### Working data
*** Block opens ***

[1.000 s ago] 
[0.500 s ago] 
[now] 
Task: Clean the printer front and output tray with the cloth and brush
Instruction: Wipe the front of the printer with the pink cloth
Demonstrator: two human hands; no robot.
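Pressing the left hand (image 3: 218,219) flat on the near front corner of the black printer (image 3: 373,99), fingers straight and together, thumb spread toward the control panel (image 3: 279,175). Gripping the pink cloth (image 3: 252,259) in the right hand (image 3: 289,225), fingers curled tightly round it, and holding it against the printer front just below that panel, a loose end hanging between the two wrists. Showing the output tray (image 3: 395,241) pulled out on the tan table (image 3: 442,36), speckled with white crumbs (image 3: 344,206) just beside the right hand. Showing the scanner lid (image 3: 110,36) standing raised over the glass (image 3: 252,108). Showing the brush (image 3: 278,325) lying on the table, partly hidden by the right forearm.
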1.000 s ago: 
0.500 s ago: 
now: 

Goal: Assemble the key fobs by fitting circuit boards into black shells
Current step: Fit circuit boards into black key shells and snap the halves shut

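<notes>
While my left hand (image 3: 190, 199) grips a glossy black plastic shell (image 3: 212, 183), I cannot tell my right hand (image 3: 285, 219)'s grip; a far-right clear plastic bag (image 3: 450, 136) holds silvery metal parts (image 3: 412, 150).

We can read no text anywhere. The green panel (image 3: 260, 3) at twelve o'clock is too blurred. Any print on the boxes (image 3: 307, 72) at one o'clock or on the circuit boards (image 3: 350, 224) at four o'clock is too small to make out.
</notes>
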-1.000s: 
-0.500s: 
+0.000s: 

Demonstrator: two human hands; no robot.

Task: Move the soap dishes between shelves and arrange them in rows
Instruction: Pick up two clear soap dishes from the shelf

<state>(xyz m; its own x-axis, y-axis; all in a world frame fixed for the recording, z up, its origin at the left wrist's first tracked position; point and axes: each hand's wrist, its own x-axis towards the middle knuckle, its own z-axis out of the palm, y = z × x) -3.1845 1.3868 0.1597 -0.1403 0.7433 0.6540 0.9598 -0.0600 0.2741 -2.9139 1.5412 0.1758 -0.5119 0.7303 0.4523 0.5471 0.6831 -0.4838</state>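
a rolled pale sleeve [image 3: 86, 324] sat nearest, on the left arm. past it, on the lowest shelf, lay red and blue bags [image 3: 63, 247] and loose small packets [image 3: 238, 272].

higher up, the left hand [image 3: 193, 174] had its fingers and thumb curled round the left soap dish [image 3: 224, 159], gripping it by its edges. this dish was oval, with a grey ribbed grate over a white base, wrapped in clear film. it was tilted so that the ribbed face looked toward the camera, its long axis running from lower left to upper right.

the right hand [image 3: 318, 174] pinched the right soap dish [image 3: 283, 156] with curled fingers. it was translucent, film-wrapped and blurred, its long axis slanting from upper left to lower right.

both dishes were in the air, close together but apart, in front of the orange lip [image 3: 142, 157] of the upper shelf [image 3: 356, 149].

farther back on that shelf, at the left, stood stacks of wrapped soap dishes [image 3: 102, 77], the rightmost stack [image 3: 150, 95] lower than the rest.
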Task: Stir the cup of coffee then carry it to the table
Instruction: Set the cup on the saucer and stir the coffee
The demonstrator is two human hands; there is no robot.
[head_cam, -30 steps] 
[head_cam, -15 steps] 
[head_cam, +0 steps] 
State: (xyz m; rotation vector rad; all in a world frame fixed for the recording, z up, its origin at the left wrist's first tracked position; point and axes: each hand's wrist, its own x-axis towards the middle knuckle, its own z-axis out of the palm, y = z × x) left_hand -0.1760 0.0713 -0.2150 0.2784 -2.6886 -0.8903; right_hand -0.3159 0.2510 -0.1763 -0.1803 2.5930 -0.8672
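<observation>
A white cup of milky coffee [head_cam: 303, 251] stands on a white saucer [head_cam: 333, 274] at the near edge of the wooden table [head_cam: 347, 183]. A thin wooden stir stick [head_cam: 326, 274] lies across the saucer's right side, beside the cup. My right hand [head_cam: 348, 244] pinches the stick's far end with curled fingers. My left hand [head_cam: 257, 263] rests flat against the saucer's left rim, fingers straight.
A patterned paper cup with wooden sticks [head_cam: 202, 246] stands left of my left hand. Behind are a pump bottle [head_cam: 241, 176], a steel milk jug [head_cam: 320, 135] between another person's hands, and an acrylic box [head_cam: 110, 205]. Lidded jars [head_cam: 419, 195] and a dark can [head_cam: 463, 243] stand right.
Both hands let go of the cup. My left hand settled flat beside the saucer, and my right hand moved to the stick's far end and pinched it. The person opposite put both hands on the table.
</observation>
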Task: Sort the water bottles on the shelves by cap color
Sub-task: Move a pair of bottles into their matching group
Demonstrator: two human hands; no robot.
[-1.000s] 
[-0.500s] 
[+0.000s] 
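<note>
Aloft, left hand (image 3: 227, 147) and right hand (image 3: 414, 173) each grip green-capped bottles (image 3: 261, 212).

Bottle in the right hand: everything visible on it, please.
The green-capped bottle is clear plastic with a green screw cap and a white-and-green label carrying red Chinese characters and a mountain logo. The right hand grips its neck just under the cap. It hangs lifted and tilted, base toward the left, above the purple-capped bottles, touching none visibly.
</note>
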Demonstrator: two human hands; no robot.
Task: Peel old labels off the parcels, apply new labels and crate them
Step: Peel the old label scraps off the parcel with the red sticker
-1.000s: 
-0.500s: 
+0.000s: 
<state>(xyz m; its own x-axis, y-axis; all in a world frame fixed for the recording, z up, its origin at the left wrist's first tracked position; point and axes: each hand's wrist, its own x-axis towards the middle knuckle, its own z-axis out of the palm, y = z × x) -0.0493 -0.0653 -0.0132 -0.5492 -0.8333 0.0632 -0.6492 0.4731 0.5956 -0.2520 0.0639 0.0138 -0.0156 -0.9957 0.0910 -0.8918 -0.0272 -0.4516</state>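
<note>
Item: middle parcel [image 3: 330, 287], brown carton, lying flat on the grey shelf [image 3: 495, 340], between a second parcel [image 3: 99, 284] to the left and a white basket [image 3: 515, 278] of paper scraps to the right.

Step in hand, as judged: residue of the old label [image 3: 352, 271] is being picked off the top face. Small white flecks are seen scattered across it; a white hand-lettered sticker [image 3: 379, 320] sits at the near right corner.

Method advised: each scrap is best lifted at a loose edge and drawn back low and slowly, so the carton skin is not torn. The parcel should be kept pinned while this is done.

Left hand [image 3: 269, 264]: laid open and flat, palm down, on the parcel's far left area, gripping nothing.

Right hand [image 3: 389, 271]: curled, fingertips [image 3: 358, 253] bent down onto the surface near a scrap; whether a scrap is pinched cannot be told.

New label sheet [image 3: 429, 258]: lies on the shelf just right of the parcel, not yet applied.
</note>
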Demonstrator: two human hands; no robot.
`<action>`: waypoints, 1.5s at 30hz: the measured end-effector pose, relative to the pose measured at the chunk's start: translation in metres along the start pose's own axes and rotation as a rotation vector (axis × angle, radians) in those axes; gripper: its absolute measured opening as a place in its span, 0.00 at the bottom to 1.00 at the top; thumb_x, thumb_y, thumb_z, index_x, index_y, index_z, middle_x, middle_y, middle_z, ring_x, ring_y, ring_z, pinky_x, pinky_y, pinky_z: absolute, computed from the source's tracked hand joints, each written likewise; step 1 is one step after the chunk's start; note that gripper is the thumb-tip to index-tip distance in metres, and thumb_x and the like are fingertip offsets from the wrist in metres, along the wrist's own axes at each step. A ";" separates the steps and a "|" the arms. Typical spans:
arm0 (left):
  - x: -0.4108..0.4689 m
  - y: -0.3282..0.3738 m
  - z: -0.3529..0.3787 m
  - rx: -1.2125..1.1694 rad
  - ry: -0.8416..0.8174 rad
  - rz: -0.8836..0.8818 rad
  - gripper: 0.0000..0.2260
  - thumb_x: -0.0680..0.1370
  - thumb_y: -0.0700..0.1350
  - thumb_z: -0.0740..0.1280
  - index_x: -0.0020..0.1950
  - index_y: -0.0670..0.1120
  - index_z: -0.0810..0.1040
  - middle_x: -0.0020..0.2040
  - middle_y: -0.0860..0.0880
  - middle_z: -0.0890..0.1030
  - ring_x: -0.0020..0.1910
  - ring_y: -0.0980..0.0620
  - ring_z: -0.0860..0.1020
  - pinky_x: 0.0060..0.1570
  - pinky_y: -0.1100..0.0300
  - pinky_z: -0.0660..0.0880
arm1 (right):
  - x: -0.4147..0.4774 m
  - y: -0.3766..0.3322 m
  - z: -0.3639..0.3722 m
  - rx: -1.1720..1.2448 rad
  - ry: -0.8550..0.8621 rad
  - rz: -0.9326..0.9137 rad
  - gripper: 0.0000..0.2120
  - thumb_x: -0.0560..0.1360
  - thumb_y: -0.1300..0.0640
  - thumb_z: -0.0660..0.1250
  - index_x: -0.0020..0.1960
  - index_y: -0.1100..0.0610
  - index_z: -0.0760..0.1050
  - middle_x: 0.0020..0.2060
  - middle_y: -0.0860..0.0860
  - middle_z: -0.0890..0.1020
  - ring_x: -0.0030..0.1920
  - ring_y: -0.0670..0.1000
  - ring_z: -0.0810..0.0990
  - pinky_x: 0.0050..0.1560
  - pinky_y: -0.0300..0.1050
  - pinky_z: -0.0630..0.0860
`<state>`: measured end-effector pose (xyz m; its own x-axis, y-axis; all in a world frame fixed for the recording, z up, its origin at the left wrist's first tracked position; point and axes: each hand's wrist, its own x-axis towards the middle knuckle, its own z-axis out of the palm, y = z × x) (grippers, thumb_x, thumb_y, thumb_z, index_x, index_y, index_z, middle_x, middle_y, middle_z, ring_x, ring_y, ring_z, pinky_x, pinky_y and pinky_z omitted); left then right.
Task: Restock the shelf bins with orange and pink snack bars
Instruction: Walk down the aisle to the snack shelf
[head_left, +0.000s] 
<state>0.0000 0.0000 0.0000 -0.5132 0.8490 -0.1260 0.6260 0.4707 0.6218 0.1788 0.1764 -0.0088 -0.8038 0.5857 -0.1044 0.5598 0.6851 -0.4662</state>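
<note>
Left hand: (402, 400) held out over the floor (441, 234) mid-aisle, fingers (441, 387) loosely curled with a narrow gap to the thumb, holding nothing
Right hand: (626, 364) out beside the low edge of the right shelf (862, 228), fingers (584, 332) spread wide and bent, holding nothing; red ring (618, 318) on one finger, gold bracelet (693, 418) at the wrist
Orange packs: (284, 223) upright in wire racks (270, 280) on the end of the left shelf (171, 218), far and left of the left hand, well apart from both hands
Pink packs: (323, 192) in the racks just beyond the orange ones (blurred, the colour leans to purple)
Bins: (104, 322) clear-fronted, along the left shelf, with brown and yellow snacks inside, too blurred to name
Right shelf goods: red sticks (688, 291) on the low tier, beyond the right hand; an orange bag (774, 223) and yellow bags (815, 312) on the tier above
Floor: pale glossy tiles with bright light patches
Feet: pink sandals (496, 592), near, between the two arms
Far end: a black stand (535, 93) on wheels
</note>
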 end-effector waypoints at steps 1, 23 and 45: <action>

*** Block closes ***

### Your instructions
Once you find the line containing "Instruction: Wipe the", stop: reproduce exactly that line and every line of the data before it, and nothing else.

### Completed exercise
[1.000 s ago] 
[0.500 s ago] 
[now] 
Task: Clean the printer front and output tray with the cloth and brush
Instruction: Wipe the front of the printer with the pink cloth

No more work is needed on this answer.